Polanski est de retour. Après une adaptation plutôt décevante du célèbre « Oliver Twist » de Dickens, un gros projet tombé à l’eau (« Pompéi », déjà d’après un roman de Robert Harris, avec qui il collabore de nouveau ici), et des déboires judiciaires. D’ailleurs, « The ghost writer » a failli ne jamais être terminé, Polanski ayant dû boucler la post-production dans son chalet en Suisse, car il était assigné à résidence par un mandat d’arrêt américain. Mais le voilà, et on peut dire après visionnage que les cinéphiles auraient sûrement loupés quelque chose. Car on y retrouve ce que l’on avait plus vu chez le réalisateur depuis des années, et les génialissimes « Chinatown » et « Le locataire », voir même « Frantic ». C'est-à-dire cette théorie du complot qui lui est très chère, entourée de zones d’ombres ensorcelantes, et qui se referment autour de gens ordinaires. Le premier point important à soulever, est le fait que ce film s’intéresse à la fonction de nègre littéraire.
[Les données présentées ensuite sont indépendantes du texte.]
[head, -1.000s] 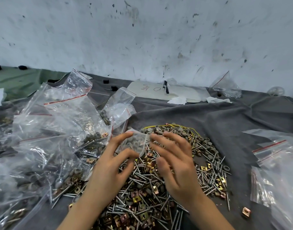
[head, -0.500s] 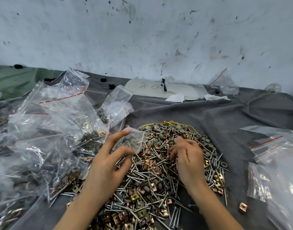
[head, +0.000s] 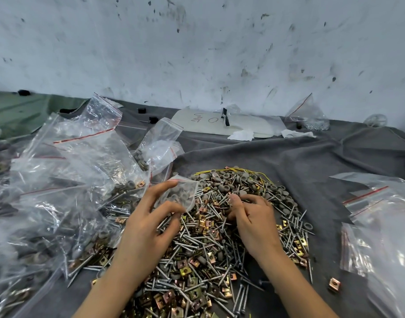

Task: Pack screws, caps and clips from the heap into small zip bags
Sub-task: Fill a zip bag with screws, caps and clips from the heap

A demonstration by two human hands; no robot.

Difficile exercice, n’est-ce pas ? Etre constamment dans l’ombre, écrivant de sa plume chaques mots qui seront attribués à d’autres, sans en avoir la reconnaissance, ni la notoriété. Ce métier tout aussi spécial qu’il est méconnu, a le mérite de renforcer la paranoïa ambiante. Il est au centre de cette espèce de huis clos de bord de mer, où Ewan McGregor se retrouve bien perdu, au cœur d’un monde qui le dépasse totalement, plein d’hypocrisie, de façades et de coup bas, dans lequel la moindre petite lettre de chaque missive peut peser extrêmement lourd, et où tout est question de sécurité nationale, de relations diplomatiques, de terreurs.... Au passage, l’anti-héros de « Trainspotting » est parfait dans ce rôle, réussissant vraiment à retranscrire son malaise. Face à lui, Pierce Brosnan, en politicard charismatique et énigmatique, dont toute éventuelle ressemblance avec un certain Tony Blair serait purement fortuite, et Olivia Williams, en femme manipulatrice et tout aussi sibylline, lui donne une réplique d’envergure. Notons au passage l’apparition d’un monstre sacré, Eli Wallach, 93 printemps au compteur, rendu célèbre par ses rôles dans des légendes du western, tels « Le bon, la brute et le truand » ou « Les sept mercenaires ».
L’approche politique, elle, est excellente, accessible sans être trop simpliste. L’envers du décor nous est dévoilé avec beaucoup de discernement, sans pour autant être dénonciateur ou faussement « engagé ». Faut-il préciser que le film doit sûrement son réalisme accru au fait qu’il soit tiré du bouquin d’un ancien journaliste politique anglais éminent, Robert Harris, co-auteur du script pour le coup ? Et voilà une magnifique transition pour parler du scénario. Dense, intelligent, captivant, impeccablement écrit, il nous lance d’entrée de jeu dans l’action, se permettant une subtile touche d’humour, de légèreté. On peut même ne pas s’empêcher de faire le parallèle entre l’ironie de divers points de l’intrigue qui nous est proposé, et les récents éléments de la vie de Polanski… Et la façon dont le réalisateur oscarisé à Hollywood en 2003 pour « Le pianiste » matérialise tout ça à l’écran laissera bouche bée bien des amateurs de films de pure mise en scène. D’abord la bande-son, quasiment inexistante dans la première heure, elle devient de plus en plus présente par la suite. Et chaque plan, souvent fixe, est épuré, soigné jusqu’au détail. Les deux dernières scènes, ce plan-séquence en travelling qui suit un papier passé de main en main, et le magistral plan final, ne sont-elles pas l’œuvre d’un grand metteur en scène ? Il n’y a possiblement pas de réponse à cette question qui n’en était pas une.
Doublement récompensé lors du très prestigieux festival du cinéma international de Berlin en 2010 (meilleur réalisateur pour Polanski, et l’Ours d’Or, qui décore le meilleur film), « The ghost writer » est un long-métrage envoûtant et élégant, qui n’a aucunement besoin de faire de l’esbroufe, ni de se saturer d’effets de mise en scène ultra-stylisé sur fond de rock’n’roll psychédélique et de fusillades sanglantes, pour passionner de bout en bout. Une conspiration brumeuse, froide comme une tombe, avec des personnages secondaires aux intentions ombrageuses, que n’aurait pas renier le Maître incontesté du suspense, Sir Alfred.